Eight Limbs of Yoga: Astanga Yoga is derived from the classical eight-limbed path outlined by the sage Patanjali in the Yoga Sutras. The practice of 8 Limbs includes Yamas & Niyamas (lifestyle principles), Asana (postures), Pranayama (breath control), and the 4 phases of meditation: Pratyahara (sense control), Dharana (concentration techniques), Dhyana (meditation), and Samadhi (mind merging).
Tristhana: A unique feature of Ashtanga Yoga is the concept of Tristhana, which involves the synchronization of three key elements: breath (Ujjayi pranayama), bandhas (energy locks), and gaze (dristi). The integration of these three components enhances concentration and create a meditative state during the practice.
Asana Sequence: The practice consists of a set series of postures organized into six series (Primary, Intermediate, and Advanced A, B, C, D). Each series has a specific purpose and builds upon the previous one, with the Primary Series focusing on detoxification and alignment.
Vinyasa and Breath: Astanga Yoga is characterized by its emphasis on Vinyasa, the linking of breath with movement. Each movement is coordinated with either an inhalation or exhalation, creating a flowing and dynamic practice. The breath, known as Ujjayi pranayama, is audible and helps generate internal heat.

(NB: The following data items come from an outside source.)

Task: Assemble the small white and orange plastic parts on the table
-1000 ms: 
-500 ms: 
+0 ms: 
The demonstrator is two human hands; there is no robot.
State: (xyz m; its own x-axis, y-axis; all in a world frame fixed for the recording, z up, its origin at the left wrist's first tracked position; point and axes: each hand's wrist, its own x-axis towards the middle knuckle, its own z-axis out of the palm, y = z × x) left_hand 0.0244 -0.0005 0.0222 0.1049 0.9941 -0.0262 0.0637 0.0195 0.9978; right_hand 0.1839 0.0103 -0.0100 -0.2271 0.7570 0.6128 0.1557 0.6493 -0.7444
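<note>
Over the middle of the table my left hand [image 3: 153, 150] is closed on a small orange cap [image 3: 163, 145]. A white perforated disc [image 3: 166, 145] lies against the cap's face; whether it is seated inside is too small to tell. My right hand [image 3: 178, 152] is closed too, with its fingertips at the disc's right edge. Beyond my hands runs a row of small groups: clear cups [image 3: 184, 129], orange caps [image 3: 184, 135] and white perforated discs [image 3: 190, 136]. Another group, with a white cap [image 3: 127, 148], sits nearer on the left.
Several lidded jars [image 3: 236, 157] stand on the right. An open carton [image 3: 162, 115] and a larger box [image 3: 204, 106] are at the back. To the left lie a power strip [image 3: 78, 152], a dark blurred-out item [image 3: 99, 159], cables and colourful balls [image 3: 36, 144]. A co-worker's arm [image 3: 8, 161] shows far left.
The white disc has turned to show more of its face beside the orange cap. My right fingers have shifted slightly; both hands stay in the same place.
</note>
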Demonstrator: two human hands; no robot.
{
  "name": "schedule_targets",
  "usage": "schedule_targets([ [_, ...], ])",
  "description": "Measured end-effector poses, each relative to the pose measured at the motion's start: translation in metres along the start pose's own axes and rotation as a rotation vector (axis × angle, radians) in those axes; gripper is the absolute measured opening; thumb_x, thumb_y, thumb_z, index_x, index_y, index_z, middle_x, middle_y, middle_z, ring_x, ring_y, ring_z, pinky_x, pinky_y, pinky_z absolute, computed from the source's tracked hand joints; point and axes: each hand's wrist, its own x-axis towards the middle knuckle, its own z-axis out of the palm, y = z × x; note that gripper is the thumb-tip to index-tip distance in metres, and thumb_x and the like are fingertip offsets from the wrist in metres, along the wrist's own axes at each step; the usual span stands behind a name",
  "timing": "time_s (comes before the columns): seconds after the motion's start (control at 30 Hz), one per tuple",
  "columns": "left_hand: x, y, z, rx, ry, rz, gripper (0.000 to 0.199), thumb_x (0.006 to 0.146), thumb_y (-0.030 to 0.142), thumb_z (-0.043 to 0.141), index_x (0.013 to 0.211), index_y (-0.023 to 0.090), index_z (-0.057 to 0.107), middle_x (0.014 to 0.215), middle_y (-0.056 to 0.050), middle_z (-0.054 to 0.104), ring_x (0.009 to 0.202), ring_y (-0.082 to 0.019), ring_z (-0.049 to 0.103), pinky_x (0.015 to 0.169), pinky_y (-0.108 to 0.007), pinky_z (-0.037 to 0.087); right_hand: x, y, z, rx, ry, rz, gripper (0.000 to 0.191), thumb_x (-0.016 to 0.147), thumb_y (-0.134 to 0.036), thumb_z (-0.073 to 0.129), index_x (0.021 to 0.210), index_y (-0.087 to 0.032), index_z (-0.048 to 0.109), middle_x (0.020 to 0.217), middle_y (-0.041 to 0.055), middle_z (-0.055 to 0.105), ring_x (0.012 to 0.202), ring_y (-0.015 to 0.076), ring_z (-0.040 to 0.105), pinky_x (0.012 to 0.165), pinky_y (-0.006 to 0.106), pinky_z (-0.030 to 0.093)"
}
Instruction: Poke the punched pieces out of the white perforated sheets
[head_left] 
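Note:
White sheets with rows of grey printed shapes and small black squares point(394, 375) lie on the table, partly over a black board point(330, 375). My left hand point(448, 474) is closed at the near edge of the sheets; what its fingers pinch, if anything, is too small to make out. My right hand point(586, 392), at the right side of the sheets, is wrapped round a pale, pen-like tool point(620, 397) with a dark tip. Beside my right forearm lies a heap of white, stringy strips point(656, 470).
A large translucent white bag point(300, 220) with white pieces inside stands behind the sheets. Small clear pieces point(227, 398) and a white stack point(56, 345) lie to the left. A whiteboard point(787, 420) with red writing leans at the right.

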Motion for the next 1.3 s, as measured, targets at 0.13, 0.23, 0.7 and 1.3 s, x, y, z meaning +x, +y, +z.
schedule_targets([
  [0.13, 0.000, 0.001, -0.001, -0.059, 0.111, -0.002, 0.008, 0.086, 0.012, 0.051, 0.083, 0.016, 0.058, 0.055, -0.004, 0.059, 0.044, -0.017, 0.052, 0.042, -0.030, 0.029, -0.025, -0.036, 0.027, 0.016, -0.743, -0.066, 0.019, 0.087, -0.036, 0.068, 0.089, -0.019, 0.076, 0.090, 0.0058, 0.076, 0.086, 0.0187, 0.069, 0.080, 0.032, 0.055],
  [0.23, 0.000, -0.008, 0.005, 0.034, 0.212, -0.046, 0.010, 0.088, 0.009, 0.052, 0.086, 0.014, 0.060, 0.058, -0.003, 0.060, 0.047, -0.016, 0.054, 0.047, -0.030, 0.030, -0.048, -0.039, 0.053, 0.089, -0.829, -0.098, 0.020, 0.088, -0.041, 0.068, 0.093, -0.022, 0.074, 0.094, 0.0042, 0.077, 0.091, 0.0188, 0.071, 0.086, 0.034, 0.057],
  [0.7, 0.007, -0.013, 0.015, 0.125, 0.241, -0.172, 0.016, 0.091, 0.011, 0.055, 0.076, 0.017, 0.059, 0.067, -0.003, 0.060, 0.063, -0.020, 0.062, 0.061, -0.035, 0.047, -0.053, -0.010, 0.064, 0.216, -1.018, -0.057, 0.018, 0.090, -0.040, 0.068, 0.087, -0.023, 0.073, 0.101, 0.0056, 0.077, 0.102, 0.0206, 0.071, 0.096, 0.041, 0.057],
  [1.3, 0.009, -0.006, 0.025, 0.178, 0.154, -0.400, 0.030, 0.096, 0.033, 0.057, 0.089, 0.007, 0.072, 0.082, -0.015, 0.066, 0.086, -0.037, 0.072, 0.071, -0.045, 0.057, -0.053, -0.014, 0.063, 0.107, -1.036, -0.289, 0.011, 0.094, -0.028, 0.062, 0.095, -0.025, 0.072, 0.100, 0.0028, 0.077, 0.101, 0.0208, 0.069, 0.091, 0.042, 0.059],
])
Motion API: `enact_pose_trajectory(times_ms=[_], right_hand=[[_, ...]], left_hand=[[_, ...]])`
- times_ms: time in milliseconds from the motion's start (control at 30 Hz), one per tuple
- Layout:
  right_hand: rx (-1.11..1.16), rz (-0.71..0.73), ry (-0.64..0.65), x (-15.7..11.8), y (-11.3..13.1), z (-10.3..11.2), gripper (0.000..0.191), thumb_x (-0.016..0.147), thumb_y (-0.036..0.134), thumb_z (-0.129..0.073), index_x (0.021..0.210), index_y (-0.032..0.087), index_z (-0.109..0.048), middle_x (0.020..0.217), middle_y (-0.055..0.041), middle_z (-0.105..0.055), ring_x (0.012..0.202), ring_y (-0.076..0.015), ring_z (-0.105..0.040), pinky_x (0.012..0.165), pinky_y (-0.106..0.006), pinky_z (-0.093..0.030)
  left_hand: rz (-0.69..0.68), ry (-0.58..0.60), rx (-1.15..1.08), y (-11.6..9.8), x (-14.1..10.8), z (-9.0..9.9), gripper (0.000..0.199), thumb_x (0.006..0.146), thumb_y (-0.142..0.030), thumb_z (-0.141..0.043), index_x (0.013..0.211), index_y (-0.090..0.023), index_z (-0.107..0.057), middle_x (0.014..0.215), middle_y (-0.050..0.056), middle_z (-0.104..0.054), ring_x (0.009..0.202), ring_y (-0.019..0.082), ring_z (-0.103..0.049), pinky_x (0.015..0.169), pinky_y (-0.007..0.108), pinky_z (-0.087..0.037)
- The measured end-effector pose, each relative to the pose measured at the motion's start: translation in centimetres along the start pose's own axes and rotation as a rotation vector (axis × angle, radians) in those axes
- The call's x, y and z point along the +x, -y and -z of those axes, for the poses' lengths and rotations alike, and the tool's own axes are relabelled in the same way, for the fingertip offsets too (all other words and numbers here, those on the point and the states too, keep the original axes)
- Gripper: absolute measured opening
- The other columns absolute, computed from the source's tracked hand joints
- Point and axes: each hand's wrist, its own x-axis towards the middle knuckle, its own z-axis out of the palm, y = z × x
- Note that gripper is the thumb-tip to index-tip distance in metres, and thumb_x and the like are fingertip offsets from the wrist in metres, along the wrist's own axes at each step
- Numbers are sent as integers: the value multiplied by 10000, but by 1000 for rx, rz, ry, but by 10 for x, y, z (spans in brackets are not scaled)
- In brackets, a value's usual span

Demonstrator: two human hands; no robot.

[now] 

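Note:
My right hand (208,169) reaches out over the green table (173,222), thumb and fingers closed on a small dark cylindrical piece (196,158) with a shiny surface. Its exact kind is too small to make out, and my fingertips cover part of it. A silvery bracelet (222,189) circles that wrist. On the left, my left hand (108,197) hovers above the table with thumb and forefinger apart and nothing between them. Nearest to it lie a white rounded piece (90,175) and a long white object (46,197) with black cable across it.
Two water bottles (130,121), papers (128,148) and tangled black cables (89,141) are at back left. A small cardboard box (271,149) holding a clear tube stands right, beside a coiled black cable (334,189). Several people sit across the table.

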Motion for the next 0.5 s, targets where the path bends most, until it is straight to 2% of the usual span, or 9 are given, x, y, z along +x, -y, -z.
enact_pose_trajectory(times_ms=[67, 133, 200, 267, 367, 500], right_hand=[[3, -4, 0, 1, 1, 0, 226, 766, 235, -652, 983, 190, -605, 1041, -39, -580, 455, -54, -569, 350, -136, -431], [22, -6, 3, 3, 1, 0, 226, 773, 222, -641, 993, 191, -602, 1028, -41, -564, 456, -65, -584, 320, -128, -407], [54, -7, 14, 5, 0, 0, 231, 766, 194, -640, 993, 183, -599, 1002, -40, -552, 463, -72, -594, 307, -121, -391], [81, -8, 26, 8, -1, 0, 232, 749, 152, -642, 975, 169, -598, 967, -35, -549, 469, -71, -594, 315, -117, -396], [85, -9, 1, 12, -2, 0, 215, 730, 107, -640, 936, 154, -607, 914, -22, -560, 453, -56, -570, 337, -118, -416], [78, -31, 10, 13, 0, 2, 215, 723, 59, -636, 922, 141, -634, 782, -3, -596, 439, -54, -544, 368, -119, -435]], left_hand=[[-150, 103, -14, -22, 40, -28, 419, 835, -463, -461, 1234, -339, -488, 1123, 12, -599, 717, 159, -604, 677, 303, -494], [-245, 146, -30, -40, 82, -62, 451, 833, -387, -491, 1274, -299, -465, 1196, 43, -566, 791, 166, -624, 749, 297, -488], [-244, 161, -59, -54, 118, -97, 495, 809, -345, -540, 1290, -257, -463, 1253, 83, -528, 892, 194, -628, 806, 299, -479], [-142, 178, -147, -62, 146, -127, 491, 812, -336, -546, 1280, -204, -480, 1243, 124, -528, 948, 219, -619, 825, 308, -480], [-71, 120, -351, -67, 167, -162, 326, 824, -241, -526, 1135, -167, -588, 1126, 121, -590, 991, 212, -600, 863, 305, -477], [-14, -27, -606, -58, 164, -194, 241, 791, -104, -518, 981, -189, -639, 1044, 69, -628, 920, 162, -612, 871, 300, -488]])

Mysore Style: Astanga Yoga is typically taught in a Mysore style class, where students practice the series at their own pace under the guidance of a teacher. This self-paced approach allows for individualized instruction and personal progression.
Discipline and Regular Practice: Discipline and regular practice are fundamental tenets of Ashtanga Yoga. The system encourages practitioners to commit to a consistent practice, ideally six days a week. The repetition of the sequence is believed to purify the body and mind over time.
Philosophical Foundations: While Astanga Yoga is primarily a physical practice, it is rooted in traditional yogic philosophy. The emphasis on breath, concentration, and disciplined practice is seen as a means to cultivate a meditative and self-aware state.
It’s important to note that the practice of Ashtanga Yoga can be physically demanding, and practitioners are encouraged to approach it with patience and respect for their own bodies. As with any form of physical activity, individuals should consult with a qualified instructor.